■ **Problem to solve**
Which lines in the data below contain the word "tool"? Copy each of them.

##### Provided data

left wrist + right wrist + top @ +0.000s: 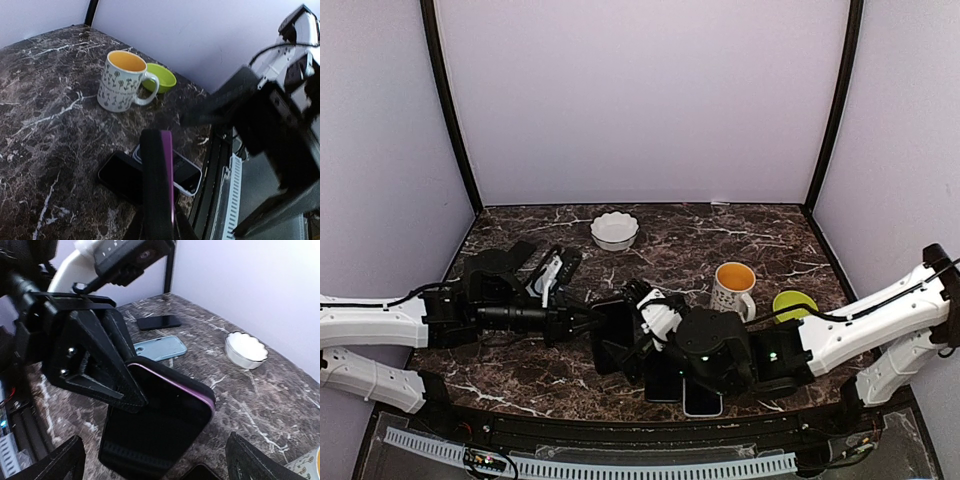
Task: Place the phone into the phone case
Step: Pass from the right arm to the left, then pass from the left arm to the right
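Note:
A black phone case [150, 440] stands on edge above the marble table, and the phone shows as a thin purple edge [172, 384] along its upper side. My left gripper [157, 226] is shut on the case's end. The left fingers [102, 367] clamp its upper left corner in the right wrist view. In the left wrist view the case [156, 175] rises straight up from the jaws, with the purple edge [168, 170] on its right. My right gripper [155, 450] is open, with one finger on each side of the case and neither touching it. In the top view the case [618, 340] hangs between both arms.
Two other phones [120, 175] [190, 172] lie overlapping near the front edge, below the held case. A patterned mug [733, 288] and a green bowl [794, 303] stand at the right. A white bowl [614, 230] sits at the back. More phones [555, 270] lie at the left.

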Robot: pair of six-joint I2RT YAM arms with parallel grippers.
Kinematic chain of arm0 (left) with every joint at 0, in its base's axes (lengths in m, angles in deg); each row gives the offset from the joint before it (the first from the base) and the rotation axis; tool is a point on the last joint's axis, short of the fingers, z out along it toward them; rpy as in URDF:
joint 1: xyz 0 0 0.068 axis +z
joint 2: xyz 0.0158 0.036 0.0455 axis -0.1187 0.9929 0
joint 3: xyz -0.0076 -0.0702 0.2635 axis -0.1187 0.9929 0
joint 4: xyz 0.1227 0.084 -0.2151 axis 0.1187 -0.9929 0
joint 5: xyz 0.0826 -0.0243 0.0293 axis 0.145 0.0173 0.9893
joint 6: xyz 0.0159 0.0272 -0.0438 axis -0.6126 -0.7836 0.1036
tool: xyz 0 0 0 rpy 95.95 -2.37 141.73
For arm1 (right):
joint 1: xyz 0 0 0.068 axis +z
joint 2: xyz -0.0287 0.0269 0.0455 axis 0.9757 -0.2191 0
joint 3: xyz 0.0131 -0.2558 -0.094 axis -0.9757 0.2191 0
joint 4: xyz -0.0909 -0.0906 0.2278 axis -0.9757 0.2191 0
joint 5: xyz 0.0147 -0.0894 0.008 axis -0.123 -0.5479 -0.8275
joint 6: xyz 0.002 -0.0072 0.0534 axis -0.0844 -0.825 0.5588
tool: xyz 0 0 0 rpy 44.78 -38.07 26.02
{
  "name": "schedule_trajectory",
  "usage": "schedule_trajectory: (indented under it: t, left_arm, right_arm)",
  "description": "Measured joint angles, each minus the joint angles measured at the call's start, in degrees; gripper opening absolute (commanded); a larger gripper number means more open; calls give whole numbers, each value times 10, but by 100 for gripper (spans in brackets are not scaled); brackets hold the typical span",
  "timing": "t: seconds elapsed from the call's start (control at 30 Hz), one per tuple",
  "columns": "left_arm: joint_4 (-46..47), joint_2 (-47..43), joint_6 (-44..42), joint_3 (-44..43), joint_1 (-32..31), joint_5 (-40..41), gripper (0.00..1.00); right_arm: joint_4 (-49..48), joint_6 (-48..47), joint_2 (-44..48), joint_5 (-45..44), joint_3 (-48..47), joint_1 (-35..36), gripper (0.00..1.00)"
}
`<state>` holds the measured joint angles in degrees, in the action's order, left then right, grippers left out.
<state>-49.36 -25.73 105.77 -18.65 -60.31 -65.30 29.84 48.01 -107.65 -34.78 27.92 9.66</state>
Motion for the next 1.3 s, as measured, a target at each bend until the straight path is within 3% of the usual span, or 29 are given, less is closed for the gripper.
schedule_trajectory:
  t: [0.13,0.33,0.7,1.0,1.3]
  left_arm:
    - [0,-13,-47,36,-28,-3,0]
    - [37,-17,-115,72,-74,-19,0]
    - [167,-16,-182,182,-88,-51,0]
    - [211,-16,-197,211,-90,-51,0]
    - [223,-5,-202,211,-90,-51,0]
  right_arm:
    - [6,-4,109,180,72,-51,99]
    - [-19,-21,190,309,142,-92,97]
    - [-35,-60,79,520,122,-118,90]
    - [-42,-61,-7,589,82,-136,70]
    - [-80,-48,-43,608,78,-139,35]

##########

■ **Solution to this exercise**
Kinematic chain of arm0 (left) with every joint at 0, in its base's axes (lengths in m, angles in deg); each row gives the offset from the joint before it (the first from the base) and the rotation axis; tool is a point on the last joint's axis, short of the fingers, z out along it toward them; rpy as in URDF:
tool: xyz 0 0 0 rpy 95.95 -2.37 141.73
tool: xyz 0 0 0 rpy 44.78 -38.07 26.02

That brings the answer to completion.